Exercise aim:
Would you return, word for word, the lines of the data below from the line with "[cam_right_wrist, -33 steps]" through the line with "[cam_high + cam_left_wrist", and no others?

(Stored items from a collection)
>>>

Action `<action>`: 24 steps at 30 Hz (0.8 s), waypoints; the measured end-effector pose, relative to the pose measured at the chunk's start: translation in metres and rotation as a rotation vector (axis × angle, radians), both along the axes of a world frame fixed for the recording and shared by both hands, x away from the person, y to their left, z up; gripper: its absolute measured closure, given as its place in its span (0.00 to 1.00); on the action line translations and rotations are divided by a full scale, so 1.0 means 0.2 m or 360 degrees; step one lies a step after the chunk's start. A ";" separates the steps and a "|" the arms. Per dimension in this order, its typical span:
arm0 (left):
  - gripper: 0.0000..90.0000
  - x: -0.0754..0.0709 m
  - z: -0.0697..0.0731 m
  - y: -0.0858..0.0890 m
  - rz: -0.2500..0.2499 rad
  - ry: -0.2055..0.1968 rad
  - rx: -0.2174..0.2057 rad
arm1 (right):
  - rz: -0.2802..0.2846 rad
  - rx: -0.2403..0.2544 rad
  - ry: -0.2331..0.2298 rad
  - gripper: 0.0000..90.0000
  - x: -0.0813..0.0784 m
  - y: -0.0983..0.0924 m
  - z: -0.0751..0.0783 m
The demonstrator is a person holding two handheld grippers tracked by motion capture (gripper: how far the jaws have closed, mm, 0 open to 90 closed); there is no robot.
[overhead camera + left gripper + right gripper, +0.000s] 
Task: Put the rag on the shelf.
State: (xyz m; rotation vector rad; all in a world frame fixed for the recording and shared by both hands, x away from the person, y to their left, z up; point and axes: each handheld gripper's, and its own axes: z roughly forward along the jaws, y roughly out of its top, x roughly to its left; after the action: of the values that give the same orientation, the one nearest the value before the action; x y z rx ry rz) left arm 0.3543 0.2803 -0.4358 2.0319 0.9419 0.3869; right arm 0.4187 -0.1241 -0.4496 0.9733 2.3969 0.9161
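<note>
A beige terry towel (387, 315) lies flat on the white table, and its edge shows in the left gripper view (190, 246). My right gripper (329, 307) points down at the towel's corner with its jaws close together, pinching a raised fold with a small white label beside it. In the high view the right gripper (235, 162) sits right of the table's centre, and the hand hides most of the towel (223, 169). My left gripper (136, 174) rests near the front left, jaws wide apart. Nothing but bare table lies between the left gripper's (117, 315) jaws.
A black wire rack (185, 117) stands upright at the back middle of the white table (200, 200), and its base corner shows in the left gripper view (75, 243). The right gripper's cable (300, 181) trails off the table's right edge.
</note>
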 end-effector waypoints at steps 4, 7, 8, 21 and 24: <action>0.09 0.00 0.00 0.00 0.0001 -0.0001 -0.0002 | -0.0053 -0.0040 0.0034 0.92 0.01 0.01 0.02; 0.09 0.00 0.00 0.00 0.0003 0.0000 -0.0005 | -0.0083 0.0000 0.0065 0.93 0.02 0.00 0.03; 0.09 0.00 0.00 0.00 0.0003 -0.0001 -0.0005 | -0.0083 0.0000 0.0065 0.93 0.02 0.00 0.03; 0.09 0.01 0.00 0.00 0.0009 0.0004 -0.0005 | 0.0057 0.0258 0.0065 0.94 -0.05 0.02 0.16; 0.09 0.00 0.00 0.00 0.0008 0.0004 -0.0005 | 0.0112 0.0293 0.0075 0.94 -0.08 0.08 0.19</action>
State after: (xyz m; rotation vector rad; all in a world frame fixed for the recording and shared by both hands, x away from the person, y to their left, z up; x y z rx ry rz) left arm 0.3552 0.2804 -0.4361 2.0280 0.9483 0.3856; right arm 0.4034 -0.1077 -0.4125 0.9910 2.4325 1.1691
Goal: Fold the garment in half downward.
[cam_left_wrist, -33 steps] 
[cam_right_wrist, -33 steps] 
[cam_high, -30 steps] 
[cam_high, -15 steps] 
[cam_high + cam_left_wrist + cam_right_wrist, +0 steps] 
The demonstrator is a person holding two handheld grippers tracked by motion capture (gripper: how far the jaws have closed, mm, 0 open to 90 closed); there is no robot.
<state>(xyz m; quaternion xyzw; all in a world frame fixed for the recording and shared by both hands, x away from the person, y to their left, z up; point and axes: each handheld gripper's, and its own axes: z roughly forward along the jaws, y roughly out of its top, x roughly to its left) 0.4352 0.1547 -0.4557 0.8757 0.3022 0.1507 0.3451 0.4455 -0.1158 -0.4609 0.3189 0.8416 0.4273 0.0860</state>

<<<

Solution to the exercise:
[cam_right_wrist, -33 steps] 
[cam_high, -30 steps] 
[cam_high, -15 steps] 
[cam_high + cam_left_wrist + cam_right_wrist, +0 steps] 

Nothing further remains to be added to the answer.